▶ DESCRIPTION OF THE TASK
Line filter on the word "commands": copy each matching line from the entries.
========================
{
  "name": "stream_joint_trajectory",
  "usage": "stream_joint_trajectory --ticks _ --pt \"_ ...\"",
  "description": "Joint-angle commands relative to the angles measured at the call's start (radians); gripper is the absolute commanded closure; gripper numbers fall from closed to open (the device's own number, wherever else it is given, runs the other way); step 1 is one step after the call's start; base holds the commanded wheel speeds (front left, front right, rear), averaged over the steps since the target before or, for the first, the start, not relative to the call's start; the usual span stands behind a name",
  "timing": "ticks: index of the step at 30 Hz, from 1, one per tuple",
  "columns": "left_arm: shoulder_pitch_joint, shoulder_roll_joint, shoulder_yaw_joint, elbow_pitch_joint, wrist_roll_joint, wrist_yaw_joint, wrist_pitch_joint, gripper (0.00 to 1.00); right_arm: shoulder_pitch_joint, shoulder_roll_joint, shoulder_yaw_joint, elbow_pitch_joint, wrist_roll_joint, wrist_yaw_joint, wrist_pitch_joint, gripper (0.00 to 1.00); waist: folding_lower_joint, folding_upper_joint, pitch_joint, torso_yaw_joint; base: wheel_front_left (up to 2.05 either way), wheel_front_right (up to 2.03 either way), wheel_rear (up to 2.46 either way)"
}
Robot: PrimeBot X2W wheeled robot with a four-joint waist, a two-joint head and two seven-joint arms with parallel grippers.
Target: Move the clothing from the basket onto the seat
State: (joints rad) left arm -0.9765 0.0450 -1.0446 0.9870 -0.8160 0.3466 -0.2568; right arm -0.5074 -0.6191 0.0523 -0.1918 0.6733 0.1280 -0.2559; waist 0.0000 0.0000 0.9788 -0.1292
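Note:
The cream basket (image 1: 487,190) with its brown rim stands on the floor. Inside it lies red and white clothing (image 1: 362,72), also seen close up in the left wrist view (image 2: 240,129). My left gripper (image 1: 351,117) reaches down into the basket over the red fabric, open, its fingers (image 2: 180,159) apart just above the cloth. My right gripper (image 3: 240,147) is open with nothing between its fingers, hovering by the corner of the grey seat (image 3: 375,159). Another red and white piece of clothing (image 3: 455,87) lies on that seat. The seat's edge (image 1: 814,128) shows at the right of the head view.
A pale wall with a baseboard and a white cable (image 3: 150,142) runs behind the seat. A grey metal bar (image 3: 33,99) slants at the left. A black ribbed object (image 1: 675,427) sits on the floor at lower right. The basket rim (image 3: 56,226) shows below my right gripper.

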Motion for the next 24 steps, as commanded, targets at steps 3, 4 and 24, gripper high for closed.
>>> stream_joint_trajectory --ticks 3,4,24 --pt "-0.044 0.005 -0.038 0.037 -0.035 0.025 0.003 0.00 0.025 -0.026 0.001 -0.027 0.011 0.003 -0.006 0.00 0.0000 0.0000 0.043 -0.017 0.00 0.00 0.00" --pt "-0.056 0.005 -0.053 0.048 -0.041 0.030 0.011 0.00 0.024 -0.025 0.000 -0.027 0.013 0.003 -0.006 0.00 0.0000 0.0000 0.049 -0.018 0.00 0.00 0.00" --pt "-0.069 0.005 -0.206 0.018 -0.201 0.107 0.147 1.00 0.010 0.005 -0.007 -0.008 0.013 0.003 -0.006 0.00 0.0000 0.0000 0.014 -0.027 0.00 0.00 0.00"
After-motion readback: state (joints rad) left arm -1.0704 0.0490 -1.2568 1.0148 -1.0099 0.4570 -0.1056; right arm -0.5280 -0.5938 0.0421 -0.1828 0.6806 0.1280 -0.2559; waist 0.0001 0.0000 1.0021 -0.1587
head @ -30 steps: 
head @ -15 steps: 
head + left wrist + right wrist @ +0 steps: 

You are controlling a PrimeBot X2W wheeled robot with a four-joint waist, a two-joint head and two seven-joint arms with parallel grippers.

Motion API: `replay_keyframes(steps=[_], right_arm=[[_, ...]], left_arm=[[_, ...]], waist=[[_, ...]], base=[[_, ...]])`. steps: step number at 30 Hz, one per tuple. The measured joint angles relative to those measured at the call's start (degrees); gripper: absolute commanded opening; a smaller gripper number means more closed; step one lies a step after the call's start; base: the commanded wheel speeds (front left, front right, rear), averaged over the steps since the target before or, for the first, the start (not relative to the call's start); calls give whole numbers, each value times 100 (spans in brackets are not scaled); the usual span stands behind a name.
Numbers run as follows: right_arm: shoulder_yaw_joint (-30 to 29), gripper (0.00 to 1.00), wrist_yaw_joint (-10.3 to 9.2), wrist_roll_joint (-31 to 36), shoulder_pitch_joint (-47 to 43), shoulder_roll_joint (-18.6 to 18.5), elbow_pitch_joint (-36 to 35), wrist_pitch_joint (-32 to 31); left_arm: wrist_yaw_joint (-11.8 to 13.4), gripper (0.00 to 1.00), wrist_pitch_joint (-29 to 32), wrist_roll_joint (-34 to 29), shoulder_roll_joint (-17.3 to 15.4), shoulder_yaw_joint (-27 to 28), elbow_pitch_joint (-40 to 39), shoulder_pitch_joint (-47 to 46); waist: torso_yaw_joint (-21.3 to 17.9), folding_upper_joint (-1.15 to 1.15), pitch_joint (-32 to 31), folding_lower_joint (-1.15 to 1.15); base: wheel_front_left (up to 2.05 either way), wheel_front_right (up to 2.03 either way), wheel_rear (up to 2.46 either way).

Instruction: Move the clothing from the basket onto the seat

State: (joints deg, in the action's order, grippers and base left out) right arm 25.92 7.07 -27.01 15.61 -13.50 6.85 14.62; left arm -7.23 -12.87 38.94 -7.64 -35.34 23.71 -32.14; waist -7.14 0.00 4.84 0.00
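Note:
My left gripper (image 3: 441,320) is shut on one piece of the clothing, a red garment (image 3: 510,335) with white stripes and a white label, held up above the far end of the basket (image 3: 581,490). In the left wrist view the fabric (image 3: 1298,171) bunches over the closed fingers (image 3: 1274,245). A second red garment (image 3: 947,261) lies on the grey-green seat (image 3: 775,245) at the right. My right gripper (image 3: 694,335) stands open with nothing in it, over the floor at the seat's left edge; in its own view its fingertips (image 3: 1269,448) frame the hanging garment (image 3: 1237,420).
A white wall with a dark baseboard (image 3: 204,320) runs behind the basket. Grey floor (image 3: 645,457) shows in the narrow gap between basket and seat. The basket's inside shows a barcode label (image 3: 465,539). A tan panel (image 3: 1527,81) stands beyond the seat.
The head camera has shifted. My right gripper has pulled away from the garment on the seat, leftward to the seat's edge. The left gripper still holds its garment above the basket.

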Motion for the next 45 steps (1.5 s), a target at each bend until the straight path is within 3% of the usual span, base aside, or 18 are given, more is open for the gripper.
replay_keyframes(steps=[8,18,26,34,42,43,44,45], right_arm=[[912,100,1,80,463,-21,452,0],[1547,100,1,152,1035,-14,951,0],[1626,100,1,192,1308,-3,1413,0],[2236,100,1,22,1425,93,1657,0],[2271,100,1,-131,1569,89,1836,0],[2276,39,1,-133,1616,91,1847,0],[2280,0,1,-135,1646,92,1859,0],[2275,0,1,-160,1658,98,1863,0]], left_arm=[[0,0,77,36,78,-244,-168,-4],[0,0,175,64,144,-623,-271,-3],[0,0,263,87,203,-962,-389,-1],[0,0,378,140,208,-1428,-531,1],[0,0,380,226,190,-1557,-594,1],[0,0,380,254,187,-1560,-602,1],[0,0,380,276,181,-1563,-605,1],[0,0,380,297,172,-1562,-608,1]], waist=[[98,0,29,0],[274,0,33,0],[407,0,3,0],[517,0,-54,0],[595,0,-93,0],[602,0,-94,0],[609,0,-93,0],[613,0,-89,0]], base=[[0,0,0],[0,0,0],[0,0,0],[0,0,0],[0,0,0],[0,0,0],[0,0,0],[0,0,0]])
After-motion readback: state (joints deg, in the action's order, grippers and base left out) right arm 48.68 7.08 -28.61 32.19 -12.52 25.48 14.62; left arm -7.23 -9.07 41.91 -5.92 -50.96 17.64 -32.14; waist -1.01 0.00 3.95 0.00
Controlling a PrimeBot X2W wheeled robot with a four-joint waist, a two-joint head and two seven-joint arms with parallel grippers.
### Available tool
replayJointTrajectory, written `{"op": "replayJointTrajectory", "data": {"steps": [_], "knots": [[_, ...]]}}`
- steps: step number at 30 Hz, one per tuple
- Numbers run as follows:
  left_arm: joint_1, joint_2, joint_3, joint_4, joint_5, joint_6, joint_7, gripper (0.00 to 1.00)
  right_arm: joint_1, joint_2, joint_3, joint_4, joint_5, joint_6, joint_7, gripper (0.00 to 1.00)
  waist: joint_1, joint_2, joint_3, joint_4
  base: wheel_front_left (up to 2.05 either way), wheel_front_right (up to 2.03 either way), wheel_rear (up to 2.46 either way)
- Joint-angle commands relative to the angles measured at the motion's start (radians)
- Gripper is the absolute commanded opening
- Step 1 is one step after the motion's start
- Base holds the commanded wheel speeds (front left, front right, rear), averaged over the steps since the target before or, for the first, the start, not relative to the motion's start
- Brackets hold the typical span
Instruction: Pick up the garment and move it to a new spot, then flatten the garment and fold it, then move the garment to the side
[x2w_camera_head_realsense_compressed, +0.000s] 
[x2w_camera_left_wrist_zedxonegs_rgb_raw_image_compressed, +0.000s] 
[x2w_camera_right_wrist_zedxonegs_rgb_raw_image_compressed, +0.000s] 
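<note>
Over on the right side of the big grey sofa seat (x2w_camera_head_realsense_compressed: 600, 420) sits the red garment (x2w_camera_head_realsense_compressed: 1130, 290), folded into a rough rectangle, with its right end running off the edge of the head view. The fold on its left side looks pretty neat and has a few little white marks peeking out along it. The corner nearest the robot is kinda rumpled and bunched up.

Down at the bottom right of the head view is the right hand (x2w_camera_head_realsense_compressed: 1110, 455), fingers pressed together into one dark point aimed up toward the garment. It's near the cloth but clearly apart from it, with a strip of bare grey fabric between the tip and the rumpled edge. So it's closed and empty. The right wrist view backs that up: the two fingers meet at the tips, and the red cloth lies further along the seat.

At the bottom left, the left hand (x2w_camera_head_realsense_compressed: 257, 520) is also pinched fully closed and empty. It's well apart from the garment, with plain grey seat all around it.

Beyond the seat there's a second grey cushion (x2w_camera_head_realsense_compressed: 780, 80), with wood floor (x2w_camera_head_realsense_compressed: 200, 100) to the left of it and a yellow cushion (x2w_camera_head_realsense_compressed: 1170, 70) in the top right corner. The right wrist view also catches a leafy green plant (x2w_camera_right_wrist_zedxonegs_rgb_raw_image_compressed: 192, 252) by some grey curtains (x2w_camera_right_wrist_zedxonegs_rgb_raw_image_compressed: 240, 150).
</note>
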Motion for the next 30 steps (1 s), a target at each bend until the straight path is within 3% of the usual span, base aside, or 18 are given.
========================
▶ RESPONSE AREA
  "description": "Joint-angle commands relative to the angles measured at the call's start (radians); gripper is the absolute commanded closure; gripper numbers fall from closed to open (the device's own number, wherever else it is given, runs the other way); step 1 is one step after the call's start; base holds the commanded wheel speeds (front left, front right, rear), averaged over the steps since the target before or, for the first, the start, not relative to the call's start; the usual span stands behind a name",
- Joint-angle commands relative to the angles measured at the motion's start (radians)

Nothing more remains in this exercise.